Le criticità emerse nelle ultime settimane hanno portato a queste decisioni. I sindacati avevano segnalato difficoltà relative all'organico delle educatrici. Queste problematiche erano sfociate in uno sciopero il 31 marzo. L'assessore alla Scuola, Elisabetta Ugolinelli, aveva anticipato alcune novità. Tra queste, un limite al numero di bambini per il tempo prolungato. Ogni nido potrà accogliere un massimo di 16 bambini. Questi potranno restare fino alle 15:30.

Cambiamenti per bambini piccoli e tempo prolungato

Non si tratta dell'unica novità introdotta. Il progetto di riorganizzazione sarà attuato in via sperimentale. Coprirà il periodo da settembre a dicembre. Se i risultati saranno positivi, diventerà una misura stabile. L'orario di ingresso ai nidi sarà anticipato. Si passerà dalle 7:45 alle 7:30. Questa modifica sarà valida per tutto l'anno educativo. Viene introdotto anche il tempo corto. Questa opzione è pensata per la sezione dei più piccoli. Accoglie bambini tra i 3 e i 12 mesi.

La revisione nasce da una valutazione degli uffici. Il modello organizzativo attuale non è più sostenibile. La dotazione organica crea criticità. Il rapporto numerico educatore/bambino è difficile da rispettare. Questo problema si accentua nella fascia pomeridiana. La decisione tiene conto della dotazione organica stabile di 27 educatrici. Considera anche le esigenze delle famiglie riguardo agli orari. Si vuole garantire il mantenimento degli standard qualitativi. Servono anche standard educativi e di sicurezza. Un modello flessibile è necessario.

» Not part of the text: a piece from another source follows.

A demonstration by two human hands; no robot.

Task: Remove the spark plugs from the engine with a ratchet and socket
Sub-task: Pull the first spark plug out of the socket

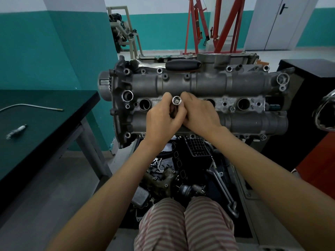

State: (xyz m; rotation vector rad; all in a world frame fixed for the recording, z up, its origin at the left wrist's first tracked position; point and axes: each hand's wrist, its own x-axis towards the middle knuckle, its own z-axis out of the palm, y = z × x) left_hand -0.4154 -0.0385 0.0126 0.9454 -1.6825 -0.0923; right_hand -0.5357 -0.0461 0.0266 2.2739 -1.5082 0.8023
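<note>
While both hands meet over the middle of the engine (199, 84), the step in hand seems to be the work at the second spark plug well counted from the engine's left end. The left hand (163, 118) and the right hand (199, 113) hold a socket (177, 101) between them; its open end faces up toward the camera, and it stands just above the row of wells. The fingers of both hands are curled and clamped on the socket and on whatever is below it, but the lower part is hidden, so I cannot tell if a plug or an extension sits inside. One spark plug (16, 131) already lies on the table (54, 124) at the left of the engine, well apart from it, near a thin bent metal rod (32, 106). The well (144, 104) nearest the engine's left end looks empty, and two more wells (243, 104) open to the right of the hands; whether plugs remain in them is too dark to see. I cannot pick out a ratchet for certain; a dark handle (183, 65) rests on the far side of the engine. In my judgement the task is in an early part. The next move calls for lifting the socket straight out of the well, without tilting, so that a plug does not drop back.
</note>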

Benefici per famiglie e personale

La modifica dell'orario di ingresso risponde meglio alle esigenze familiari. Favorisce la conciliazione tra vita e lavoro. Permette una distribuzione più equilibrata dei turni del personale. Garantisce una copertura adeguata nelle fasi di accoglienza. Non ci sarà un aumento del monte ore settimanale. Si tratta solo di una diversa articolazione dei turni. Il rapporto massimo educatore/bambini resta di 1:8 nei momenti più delicati. Questo è quanto spiegato nel progetto.

L'introduzione del tempo corto per i più piccoli è motivata. C'è una maggiore intensità assistenziale richiesta per questa fascia d'età. Si mira anche a una migliore organizzazione del personale educativo. Il tetto massimo per il tempo prolungato (7:30-15:30) ha diversi obiettivi. Assicurare la qualità del servizio durante il riposo dei bambini. Garantire un'adeguata presenza di personale. Allineare l'offerta dei posti disponibili con la reale dotazione organica. Per il tempo lungo, verrà stilata una graduatoria. Le famiglie dovranno confermare la loro scelta. Dovranno indicare l'orario preferito.

Valutazione e tariffe future

Alla fine del periodo di sperimentazione, il nuovo modello organizzativo sarà valutato. Se l'esito sarà positivo, verrà adottato in via stabile. In caso contrario, si procederà a una revisione. Se la riorganizzazione supererà la fase sperimentale, ci saranno tariffe differenziate. Queste entreranno in vigore da gennaio. Le tariffe dipenderanno dalla fascia ISEE. Per il tempo corto, le tariffe mensili andranno da un minimo di 45 euro. Per il tempo lungo, si parte da 49 euro. Questo per ISEE da 0 a 2.583 euro. Il massimo sarà di 372 euro per il tempo corto e 409 euro per il tempo lungo. Questo per ISEE superiori a 30.912,01 euro. In assenza di ISEE, le tariffe saranno di 414 euro (tempo corto) e 455 euro (tempo lungo).